Expected Monetary Value (EMV) analysis: An arithmetical method that computes the average consequence when the future includes scenarios that may or may not happen. A common use of this technique is within decision tree analysis.

Decision tree analysis: A schematization and calculation method for gauging the consequences of a chain of multiple choices in the presence of ambiguity.

Simulation: A simulation uses a project model that interprets the reservations quantified at a detailed level into their probable effect on objectives that are articulated at the level of the total project. Project simulations use computer models and evaluations of risk, usually articulated as a possibility distribution of possible costs or durations at an exhaustive work level, and are normally performed by using Monte Carlo analysis.

Empirical Methods (benchmarking): these techniques use historical projects to determine factors that drive risk. These factors are then applied to a prospective project to determine the contingency-based characteristics that are shared with the historical projects; these methods include:

  1. Regression 
  2. Factor rating 

Quantitative Risk Analysis Examples 

Here are two examples of how to determine the EMV of a risk.

Example 1: 

Assume you have bought an off-the-rack software, though you have risk linked to customization. There is a 60% chance that you will have to do only a little customization, which would bring the total cost to $ 120,000. And there is a 40% chance that you will have to do a lot of customization, which would bring the total cost to $160,000. To calculate the expected value, add the values of each alternative.

EMV= probability x cost = (60% x $120,000) + (40% x 160,000)

=$20,000 + $ 40,000

EMV= $60,000.

Example 2:

A company may have a risk probability that may result in the laying of workers. In this case, there is a 50% chance that you will keep the staff which would bring the total cost to $100,000. On the other hand, there is a 50% chance that you will lose staff which would bring the total cost to $200,000. Calculate the EMV.

EMV= Probability x cost = (50% x $100,000) + (50% x $200,000)

= $20,000 + $40,000

EMV= $60,000

Quantitative Risk Analysis Benefits & Limitations

Some of the advantages of quantitative risk analysis are: to determine the likelihood of accomplishing a particular project objective. Quantify the risk revelation of the project, and determine the scope of cost and schedule possibility that may be required. Risk is organized by their financial effect, possessions by their financial value. The outcomes can be articulated in detailed management terminology. The safety level is better determined grounded on the three basics: accessibility, veracity, and privacy. A cost analysis can be executed for choosing the best-suited procedures. Data precision progresses as the organization increases the experience.

On the other hand, Quantitative risk analysis has limitations: the approaches of calculation are complex and without an automatic tool the progression can be really difficult to compute. There are no values and generally accepted information for executing this method. The values of risk effects are founded on the subjective sentiments of the people involved. The process handles a long time. The outcomes are offered only in monetary values and are hard to comprehend by persons without experience. In general, the process is very complex.
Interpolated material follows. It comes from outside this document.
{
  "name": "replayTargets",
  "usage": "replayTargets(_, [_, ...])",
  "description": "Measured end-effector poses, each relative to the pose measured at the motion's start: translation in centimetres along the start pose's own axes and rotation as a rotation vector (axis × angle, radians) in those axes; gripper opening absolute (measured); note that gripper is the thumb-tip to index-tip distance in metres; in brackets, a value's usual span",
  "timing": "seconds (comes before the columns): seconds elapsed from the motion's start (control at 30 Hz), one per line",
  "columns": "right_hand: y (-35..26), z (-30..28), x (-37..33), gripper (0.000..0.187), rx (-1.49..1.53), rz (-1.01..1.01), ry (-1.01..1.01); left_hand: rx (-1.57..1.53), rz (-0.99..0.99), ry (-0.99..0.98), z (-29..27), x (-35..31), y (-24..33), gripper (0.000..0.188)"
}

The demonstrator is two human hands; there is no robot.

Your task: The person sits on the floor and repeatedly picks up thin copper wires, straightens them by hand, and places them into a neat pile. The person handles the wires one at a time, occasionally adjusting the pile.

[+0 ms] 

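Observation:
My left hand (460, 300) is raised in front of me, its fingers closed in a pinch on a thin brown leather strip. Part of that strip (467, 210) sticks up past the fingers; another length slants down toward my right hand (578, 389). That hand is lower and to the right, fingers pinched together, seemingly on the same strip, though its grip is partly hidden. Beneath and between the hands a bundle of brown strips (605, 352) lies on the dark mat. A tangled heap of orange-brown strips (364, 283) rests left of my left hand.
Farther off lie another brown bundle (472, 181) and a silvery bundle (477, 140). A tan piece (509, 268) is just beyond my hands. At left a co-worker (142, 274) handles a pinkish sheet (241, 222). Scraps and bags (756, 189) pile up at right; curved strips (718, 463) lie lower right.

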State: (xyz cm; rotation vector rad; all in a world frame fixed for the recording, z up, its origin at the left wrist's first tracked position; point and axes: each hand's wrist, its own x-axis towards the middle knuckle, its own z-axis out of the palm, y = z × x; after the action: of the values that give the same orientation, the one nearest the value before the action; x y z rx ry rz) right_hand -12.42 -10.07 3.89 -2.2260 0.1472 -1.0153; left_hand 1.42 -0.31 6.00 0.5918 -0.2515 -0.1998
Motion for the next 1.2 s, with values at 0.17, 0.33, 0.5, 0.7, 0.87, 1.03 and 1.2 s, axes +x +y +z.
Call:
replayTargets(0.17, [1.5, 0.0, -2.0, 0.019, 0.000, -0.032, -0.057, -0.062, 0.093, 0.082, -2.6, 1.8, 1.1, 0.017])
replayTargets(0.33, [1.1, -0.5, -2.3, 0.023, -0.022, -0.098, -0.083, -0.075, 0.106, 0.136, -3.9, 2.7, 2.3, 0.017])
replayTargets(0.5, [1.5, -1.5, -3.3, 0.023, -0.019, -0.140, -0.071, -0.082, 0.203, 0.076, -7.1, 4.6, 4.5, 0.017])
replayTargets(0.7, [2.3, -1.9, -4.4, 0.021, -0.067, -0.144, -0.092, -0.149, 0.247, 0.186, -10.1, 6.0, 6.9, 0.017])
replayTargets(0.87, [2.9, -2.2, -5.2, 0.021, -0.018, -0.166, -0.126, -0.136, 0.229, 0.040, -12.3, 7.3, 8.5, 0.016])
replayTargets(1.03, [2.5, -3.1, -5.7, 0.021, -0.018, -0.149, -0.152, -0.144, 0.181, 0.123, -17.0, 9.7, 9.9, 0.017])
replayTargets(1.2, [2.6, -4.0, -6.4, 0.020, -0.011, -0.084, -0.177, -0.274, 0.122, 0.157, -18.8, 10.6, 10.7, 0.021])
If the outcomes of quantitative risk analysis are well comprehended and the right procedures are executed, the organization will not only vanish from the market but also advance and more easily gain the targeted outcomes. Risk identification should be done with greater maintenance, and all risks must be recognized and treated cautiously. The estimation and calculation of probable threats, susceptibilities, and possible harm are very important. After this valuation is done, essential controls should be applied in terms of cost efficiency and level of risk reduced by the execution. To recognize the most suitable controls a cost analysis has to be done. Its outcomes aid managers implement the most effective controls that bring the greatest profit to the organization.